◆ INFORMATION SUPPLIED ◆
..............................

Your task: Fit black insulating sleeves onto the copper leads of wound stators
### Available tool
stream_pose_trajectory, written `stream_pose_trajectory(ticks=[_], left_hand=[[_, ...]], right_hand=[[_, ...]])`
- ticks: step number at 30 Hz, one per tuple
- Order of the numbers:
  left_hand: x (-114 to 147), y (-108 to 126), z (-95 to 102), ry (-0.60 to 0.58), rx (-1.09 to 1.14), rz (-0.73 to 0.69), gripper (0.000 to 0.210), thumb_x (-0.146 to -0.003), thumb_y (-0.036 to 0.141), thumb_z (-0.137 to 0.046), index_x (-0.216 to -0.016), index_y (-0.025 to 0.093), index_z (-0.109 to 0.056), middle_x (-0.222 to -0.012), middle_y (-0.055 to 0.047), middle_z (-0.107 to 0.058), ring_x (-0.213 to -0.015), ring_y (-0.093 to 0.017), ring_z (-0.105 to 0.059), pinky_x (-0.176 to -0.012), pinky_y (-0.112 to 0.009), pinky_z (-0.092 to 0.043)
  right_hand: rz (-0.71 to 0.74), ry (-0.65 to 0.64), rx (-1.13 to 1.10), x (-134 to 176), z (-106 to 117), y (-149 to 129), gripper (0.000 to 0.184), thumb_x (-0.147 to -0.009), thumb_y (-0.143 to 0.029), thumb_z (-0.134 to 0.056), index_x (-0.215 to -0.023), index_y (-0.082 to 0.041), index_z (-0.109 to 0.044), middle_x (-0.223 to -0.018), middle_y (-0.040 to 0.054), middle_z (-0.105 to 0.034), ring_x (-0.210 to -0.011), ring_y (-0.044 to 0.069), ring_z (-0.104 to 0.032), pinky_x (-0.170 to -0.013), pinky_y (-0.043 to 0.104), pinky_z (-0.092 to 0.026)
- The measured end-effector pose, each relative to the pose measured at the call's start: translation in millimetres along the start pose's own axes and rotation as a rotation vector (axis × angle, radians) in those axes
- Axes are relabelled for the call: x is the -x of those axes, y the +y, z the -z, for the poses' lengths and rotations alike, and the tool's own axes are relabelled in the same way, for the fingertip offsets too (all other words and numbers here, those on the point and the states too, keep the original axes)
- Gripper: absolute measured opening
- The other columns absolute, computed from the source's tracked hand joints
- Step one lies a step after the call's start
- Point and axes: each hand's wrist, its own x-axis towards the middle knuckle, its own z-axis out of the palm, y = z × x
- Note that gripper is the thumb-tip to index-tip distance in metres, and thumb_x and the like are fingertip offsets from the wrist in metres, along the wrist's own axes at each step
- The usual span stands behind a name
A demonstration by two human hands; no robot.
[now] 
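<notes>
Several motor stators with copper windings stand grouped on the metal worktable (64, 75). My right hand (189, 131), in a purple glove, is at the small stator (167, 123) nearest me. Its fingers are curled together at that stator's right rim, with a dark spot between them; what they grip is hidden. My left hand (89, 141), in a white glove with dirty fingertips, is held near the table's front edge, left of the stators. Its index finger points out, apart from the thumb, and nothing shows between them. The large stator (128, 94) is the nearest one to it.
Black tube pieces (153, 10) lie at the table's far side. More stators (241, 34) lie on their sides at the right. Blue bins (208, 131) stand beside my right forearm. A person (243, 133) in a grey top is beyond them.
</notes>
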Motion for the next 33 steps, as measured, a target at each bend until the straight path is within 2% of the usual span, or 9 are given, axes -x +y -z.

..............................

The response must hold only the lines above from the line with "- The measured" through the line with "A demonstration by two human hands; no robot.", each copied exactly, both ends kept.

◆ SOLUTION ◆
- The measured end-effector pose, each relative to the pose measured at the call's start: translation in millimetres along the start pose's own axes and rotation as a rotation vector (axis × angle, radians) in those axes
- Axes are relabelled for the call: x is the -x of those axes, y the +y, z the -z, for the poses' lengths and rotations alike, and the tool's own axes are relabelled in the same way, for the fingertip offsets too (all other words and numbers here, those on the point and the states too, keep the original axes)
- Gripper: absolute measured opening
- The other columns absolute, computed from the source's tracked hand joints
- Step one lies a step after the call's start
- Point and axes: each hand's wrist, its own x-axis towards the middle knuckle, its own z-axis out of the palm, y = z × x
- Note that gripper is the thumb-tip to index-tip distance in metres, and thumb_x and the like are fingertip offsets from the wrist in metres, along the wrist's own axes at each step
- The usual span stands behind a name
A demonstration by two human hands; no robot.

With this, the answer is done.